PROBLEM TO WORK ON:
The lines from the start of the data up to and including the one with "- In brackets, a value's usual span" should be returned exactly, and nothing else.

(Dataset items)
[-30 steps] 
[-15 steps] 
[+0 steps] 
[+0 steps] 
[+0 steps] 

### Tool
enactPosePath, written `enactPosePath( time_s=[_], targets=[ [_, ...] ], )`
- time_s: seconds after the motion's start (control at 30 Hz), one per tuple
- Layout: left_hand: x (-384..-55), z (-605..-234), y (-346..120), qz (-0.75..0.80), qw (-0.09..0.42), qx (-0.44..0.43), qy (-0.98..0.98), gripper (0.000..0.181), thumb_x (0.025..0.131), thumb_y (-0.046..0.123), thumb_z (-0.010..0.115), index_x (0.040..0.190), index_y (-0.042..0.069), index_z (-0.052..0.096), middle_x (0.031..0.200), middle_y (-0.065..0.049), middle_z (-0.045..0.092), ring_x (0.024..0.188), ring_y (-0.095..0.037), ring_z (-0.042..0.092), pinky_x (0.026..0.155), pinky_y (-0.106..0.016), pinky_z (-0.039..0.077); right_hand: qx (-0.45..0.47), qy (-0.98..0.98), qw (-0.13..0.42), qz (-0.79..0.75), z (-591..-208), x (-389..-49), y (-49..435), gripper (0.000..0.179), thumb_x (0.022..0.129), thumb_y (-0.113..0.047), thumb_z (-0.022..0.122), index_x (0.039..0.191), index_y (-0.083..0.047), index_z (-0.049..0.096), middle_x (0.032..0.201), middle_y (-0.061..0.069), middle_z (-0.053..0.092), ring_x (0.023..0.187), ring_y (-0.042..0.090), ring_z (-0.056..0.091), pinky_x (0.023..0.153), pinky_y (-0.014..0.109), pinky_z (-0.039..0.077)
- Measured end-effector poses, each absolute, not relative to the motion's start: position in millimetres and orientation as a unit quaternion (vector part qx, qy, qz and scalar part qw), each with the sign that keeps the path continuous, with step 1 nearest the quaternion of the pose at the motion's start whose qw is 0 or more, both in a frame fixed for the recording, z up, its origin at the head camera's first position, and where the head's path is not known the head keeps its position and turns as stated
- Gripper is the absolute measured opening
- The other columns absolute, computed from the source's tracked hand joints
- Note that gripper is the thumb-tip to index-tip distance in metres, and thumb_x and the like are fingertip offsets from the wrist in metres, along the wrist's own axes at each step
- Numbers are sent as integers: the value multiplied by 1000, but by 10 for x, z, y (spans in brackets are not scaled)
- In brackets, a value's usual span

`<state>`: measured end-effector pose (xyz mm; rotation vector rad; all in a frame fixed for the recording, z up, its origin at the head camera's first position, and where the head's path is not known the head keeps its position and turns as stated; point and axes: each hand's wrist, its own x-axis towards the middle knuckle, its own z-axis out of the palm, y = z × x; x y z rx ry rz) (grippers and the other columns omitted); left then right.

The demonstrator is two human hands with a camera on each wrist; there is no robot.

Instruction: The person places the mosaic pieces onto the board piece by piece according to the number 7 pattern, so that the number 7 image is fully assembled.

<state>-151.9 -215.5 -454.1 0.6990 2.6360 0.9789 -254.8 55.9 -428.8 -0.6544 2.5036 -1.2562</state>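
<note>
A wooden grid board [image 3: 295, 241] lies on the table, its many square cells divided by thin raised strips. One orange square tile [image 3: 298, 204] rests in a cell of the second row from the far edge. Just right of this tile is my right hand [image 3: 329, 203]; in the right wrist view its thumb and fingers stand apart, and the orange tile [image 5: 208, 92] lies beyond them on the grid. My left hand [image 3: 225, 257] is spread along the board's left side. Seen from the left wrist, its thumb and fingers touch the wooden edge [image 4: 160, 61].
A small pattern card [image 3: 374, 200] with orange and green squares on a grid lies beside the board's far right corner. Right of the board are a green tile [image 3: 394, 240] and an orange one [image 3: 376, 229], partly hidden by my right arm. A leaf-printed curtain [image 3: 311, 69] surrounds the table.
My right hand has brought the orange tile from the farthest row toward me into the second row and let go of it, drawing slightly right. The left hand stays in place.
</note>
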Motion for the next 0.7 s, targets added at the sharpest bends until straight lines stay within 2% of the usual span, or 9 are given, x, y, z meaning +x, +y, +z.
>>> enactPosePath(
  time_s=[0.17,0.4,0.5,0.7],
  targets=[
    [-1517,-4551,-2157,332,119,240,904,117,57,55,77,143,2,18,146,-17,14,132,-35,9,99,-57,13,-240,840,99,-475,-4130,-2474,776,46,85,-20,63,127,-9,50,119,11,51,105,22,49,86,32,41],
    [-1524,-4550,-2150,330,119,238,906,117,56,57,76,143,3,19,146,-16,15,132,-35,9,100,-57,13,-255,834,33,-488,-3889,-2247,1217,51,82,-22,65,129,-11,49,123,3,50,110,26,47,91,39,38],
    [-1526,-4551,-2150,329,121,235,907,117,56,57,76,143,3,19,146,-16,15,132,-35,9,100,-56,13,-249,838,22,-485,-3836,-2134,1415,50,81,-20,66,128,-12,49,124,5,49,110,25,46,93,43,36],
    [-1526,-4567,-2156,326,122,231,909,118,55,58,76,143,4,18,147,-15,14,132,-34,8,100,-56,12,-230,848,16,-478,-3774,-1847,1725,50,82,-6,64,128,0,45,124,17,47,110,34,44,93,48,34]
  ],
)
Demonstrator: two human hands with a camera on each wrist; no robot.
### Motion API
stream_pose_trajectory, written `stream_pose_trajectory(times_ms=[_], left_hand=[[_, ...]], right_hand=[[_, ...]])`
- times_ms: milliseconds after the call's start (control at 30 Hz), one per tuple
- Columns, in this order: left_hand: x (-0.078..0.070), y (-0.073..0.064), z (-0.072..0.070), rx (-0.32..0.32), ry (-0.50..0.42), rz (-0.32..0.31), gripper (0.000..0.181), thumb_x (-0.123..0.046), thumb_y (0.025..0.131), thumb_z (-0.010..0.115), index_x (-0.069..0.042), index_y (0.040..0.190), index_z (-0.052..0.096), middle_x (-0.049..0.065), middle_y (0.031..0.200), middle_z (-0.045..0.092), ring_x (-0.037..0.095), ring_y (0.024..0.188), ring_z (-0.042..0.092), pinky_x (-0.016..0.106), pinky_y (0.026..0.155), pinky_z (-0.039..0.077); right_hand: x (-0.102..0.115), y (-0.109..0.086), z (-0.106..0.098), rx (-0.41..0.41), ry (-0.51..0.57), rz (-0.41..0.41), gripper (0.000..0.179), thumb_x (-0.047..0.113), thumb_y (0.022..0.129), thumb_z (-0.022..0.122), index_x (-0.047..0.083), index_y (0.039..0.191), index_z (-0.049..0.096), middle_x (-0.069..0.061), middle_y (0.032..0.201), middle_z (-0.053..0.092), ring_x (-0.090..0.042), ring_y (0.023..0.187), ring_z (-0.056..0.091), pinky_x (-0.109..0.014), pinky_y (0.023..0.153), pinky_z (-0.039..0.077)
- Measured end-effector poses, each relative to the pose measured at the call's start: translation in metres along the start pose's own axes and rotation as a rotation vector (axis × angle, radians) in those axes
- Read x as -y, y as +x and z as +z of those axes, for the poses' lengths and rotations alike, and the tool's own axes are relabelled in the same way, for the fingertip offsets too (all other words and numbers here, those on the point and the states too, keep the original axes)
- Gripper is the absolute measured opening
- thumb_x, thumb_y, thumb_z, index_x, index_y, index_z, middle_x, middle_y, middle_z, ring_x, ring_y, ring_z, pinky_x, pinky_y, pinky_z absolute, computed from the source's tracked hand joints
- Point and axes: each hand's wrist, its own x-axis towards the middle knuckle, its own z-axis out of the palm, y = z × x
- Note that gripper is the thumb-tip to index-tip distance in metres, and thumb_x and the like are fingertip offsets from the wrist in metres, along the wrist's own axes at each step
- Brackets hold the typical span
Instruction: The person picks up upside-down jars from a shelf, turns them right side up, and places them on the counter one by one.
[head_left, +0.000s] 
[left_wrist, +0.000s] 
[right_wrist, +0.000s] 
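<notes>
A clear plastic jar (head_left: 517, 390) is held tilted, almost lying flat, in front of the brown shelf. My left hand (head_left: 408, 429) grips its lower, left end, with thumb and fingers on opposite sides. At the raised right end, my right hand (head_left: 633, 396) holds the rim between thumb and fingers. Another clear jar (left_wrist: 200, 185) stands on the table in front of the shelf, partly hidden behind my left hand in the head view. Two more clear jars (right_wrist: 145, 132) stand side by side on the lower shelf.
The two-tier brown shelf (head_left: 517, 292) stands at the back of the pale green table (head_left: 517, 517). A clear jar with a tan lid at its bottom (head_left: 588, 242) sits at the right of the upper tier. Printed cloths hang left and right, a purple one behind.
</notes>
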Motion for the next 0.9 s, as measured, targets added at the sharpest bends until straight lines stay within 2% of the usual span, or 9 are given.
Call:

EXERCISE SOLUTION:
[-30 steps] 
[-15 steps] 
[+0 steps] 
[+0 steps] 
[+0 steps] 

### Tool
enactPosePath, written `enactPosePath( time_s=[_], targets=[ [_, ...] ], )`
- time_s: seconds after the motion's start (control at 30 Hz), one per tuple
- Layout: left_hand: x (-384..-55), z (-605..-234), y (-346..120), qz (-0.75..0.80), qw (-0.09..0.42), qx (-0.44..0.43), qy (-0.98..0.98), gripper (0.000..0.181), thumb_x (0.025..0.131), thumb_y (-0.046..0.123), thumb_z (-0.010..0.115), index_x (0.040..0.190), index_y (-0.042..0.069), index_z (-0.052..0.096), middle_x (0.031..0.200), middle_y (-0.065..0.049), middle_z (-0.045..0.092), ring_x (0.024..0.188), ring_y (-0.095..0.037), ring_z (-0.042..0.092), pinky_x (0.026..0.155), pinky_y (-0.106..0.016), pinky_z (-0.039..0.077); right_hand: qx (-0.45..0.47), qy (-0.98..0.98), qw (-0.13..0.42), qz (-0.79..0.75), z (-591..-208), x (-389..-49), y (-49..435), gripper (0.000..0.179), thumb_x (0.022..0.129), thumb_y (-0.113..0.047), thumb_z (-0.022..0.122), index_x (0.039..0.191), index_y (-0.083..0.047), index_z (-0.049..0.096), middle_x (0.032..0.201), middle_y (-0.061..0.069), middle_z (-0.053..0.092), ring_x (0.023..0.187), ring_y (-0.042..0.090), ring_z (-0.056..0.091), pinky_x (0.023..0.153), pinky_y (-0.014..0.109), pinky_z (-0.039..0.077)
- Measured end-effector poses, each absolute, not relative to the motion's start: position in millimetres and orientation as a unit quaternion (vector part qx, qy, qz and scalar part qw), each with the sign that keeps the path continuous, with step 1 nearest the quaternion of the pose at the motion's start whose qw is 0 or more, both in a frame fixed for the recording, z up, its origin at the head camera's first position, and where the head's path is not known the head keeps its position and turns as stated
- Gripper is the absolute measured opening
- The other columns absolute, computed from the source's tracked hand joints
- Note that gripper is the thumb-tip to index-tip distance in metres, and thumb_x and the like are fingertip offsets from the wrist in metres, along the wrist's own axes at each step
- Numbers are sent as integers: the value multiplied by 1000, but by 10 for x, z, y (spans in brackets are not scaled)
- In brackets, a value's usual span

That concludes the answer to this exercise.